WORK ORDER. Since only part of the material below is wanted, output exactly the lines from the one with "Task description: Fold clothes" up to and including the one with "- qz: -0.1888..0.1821".

LISTED ENTRIES.
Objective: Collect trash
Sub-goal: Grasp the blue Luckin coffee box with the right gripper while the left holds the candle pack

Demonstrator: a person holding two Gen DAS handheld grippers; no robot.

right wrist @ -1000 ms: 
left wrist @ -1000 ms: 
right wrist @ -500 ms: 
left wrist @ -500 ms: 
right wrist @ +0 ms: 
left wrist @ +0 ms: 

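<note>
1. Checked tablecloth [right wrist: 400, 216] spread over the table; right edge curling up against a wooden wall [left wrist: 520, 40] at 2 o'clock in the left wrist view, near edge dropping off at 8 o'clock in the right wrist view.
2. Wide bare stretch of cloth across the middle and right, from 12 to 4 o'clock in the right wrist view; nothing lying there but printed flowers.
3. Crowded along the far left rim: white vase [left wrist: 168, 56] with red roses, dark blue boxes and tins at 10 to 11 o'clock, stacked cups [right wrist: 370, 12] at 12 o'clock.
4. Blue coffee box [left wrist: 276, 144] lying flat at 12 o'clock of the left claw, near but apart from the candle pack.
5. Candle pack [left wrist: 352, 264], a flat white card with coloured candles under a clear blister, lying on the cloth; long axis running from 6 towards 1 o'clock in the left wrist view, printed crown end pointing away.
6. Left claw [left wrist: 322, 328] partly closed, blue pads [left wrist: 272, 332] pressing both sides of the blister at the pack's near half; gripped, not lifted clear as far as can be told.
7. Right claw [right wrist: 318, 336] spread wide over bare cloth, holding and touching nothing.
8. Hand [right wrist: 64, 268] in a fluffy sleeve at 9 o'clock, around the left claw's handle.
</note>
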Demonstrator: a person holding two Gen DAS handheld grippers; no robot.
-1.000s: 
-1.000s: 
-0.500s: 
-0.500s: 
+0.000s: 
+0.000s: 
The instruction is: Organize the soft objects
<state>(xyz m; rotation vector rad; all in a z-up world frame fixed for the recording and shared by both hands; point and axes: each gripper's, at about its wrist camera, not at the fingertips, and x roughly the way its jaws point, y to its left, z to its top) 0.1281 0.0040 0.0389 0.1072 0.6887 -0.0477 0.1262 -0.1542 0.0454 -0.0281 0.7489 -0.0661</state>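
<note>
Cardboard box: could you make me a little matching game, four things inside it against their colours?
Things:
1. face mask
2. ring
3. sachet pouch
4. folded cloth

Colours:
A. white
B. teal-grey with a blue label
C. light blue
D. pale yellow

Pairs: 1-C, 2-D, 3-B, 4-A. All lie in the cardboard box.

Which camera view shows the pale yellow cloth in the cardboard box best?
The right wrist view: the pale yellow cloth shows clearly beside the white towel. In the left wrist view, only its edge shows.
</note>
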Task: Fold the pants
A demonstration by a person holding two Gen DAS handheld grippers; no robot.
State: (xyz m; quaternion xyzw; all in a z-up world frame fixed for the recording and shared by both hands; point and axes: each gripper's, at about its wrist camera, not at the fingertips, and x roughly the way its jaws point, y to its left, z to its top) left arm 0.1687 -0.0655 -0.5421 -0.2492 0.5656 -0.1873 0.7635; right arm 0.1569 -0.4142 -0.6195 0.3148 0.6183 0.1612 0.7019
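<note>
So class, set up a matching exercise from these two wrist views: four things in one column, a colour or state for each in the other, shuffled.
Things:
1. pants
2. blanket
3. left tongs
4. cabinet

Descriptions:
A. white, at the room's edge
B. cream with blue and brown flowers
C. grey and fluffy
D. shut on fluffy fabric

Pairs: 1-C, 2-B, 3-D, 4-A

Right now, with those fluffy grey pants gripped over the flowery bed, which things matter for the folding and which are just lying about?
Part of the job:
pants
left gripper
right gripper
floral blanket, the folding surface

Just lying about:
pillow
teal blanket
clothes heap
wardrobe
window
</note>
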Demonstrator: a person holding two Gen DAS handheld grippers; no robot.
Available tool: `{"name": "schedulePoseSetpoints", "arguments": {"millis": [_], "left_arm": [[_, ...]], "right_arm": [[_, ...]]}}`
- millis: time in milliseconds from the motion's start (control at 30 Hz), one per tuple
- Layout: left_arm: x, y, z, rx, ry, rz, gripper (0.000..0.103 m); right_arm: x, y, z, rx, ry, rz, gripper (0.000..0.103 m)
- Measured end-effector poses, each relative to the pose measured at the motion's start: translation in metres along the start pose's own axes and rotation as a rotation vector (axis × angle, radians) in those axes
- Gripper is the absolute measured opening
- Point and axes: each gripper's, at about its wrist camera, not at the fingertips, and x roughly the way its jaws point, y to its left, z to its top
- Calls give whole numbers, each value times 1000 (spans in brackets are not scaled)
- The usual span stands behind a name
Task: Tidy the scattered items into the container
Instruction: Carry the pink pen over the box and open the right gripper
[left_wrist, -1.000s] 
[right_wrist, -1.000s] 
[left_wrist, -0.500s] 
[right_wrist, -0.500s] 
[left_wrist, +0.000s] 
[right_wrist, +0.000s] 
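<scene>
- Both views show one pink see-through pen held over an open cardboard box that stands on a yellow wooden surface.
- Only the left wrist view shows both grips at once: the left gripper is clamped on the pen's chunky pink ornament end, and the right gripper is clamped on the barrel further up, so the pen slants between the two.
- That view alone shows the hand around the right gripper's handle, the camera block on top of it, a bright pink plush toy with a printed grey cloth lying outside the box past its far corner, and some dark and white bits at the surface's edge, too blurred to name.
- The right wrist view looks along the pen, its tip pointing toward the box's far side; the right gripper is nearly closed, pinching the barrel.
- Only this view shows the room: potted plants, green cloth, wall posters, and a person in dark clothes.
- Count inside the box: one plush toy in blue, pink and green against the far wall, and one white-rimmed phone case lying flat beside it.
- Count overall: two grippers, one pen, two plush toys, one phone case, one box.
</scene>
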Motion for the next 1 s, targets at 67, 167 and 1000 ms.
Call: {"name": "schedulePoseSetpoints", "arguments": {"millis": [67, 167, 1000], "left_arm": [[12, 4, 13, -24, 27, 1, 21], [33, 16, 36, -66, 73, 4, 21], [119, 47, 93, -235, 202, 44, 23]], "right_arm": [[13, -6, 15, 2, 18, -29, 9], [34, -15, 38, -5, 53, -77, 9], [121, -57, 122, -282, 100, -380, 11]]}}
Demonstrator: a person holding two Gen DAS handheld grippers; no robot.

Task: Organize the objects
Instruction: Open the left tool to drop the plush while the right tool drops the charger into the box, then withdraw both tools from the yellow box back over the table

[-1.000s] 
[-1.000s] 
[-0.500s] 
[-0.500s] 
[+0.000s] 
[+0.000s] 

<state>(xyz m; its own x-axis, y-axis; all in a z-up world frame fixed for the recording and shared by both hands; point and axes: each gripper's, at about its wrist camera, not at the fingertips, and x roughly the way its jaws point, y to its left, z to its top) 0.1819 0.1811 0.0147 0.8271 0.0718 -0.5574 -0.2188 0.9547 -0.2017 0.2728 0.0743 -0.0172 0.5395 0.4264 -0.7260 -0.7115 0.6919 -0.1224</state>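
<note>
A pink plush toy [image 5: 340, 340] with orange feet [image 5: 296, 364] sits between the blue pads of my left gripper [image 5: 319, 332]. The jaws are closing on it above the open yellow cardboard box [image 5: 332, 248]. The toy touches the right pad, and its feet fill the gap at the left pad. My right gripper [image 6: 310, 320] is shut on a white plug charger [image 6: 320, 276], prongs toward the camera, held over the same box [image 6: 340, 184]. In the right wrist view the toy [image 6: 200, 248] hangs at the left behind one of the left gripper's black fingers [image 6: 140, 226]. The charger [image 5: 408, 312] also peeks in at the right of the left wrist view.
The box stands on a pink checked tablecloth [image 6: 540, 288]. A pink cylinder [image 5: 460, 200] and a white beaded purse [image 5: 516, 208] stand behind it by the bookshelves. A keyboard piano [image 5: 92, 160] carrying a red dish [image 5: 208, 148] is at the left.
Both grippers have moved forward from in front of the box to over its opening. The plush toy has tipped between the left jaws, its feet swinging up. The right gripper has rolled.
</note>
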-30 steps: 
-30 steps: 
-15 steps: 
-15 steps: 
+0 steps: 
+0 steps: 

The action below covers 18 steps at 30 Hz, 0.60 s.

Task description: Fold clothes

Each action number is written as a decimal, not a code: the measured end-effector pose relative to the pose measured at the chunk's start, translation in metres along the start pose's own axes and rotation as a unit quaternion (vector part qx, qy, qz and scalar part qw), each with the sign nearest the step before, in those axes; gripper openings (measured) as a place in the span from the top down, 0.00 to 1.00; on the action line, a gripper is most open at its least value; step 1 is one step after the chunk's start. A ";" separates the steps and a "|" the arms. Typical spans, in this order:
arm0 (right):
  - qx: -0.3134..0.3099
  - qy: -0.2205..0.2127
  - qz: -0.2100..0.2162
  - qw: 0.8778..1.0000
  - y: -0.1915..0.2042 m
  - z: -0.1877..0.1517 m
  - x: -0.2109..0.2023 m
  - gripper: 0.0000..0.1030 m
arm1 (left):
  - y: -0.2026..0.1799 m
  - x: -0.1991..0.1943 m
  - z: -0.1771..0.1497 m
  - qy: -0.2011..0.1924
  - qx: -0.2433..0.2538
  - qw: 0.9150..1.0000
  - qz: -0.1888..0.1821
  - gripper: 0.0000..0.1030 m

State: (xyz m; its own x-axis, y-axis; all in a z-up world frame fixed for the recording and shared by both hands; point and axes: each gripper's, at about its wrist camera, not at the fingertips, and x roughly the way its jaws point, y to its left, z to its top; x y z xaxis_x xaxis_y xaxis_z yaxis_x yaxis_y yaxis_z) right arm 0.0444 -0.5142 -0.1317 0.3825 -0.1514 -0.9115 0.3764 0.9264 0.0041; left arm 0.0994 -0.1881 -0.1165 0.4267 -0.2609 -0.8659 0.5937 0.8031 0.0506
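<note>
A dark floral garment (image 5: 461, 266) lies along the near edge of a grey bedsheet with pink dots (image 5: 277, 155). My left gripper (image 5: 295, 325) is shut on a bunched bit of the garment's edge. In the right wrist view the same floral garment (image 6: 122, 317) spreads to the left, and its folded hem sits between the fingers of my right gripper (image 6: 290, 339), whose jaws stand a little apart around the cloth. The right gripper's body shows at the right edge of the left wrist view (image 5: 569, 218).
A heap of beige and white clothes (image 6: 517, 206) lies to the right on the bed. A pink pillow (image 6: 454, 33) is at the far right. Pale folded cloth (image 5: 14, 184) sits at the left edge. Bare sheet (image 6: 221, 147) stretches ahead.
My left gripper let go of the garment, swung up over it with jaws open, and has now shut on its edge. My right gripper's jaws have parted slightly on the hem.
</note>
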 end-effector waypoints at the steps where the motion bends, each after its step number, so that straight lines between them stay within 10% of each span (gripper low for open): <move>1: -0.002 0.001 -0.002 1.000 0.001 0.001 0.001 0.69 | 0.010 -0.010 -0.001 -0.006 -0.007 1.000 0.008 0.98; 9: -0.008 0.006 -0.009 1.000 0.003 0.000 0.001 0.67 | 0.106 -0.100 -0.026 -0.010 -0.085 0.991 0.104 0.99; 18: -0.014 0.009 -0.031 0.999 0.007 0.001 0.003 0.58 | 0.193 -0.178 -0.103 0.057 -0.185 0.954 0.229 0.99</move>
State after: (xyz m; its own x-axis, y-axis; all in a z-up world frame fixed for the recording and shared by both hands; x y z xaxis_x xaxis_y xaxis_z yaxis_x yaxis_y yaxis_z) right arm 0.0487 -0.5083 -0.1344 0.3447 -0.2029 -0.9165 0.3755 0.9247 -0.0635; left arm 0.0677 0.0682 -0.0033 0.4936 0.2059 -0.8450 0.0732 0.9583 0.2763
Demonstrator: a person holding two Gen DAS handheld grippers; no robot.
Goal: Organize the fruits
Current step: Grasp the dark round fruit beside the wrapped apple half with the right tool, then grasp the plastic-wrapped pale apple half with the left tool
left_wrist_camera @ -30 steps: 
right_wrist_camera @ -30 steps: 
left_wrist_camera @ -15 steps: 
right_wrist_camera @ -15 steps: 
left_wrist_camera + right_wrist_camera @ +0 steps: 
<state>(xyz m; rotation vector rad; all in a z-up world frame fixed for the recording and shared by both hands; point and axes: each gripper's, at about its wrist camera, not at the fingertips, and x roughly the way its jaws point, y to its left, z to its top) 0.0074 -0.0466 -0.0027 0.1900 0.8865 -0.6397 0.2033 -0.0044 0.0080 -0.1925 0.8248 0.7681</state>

EXERCISE RESPONSE.
Task description: Fold clothes

Each action number is written as a decimal, not a code: the measured end-effector pose relative to the pose measured at the chunk's start, translation in metres along the start pose's own axes and rotation as a unit quaternion (vector part qx, qy, qz and scalar part qw), each with the sign nearest the step before, in those axes; gripper openings (measured) as a place in the span from the top down, 0.00 to 1.00; on the action line, a gripper is most open at its least value; step 1 is one step after the chunk's start. A ";" separates the steps and a "|" the arms. Typical spans, in this order:
arm0 (right):
  - qx: -0.3134..0.3099
  - qy: -0.2205..0.2127
  - qz: -0.2100..0.2162
  - qw: 0.8778..1.0000
  - y: -0.1915..0.2042 m
  - z: -0.1877..0.1517 m
  - x: -0.2109..0.2023 m
  - gripper: 0.0000..0.1030 m
arm1 (left):
  - y: -0.2026..0.1799 m
  - x: -0.1991..0.1943 m
  - z: -0.1771..0.1497 m
  - qy: -0.2011..0.1924
  - qx: -0.2433..0.2538
  - qw: 0.9150..1.0000
  - qz: -0.1888..0.1821

The exercise ends with this answer.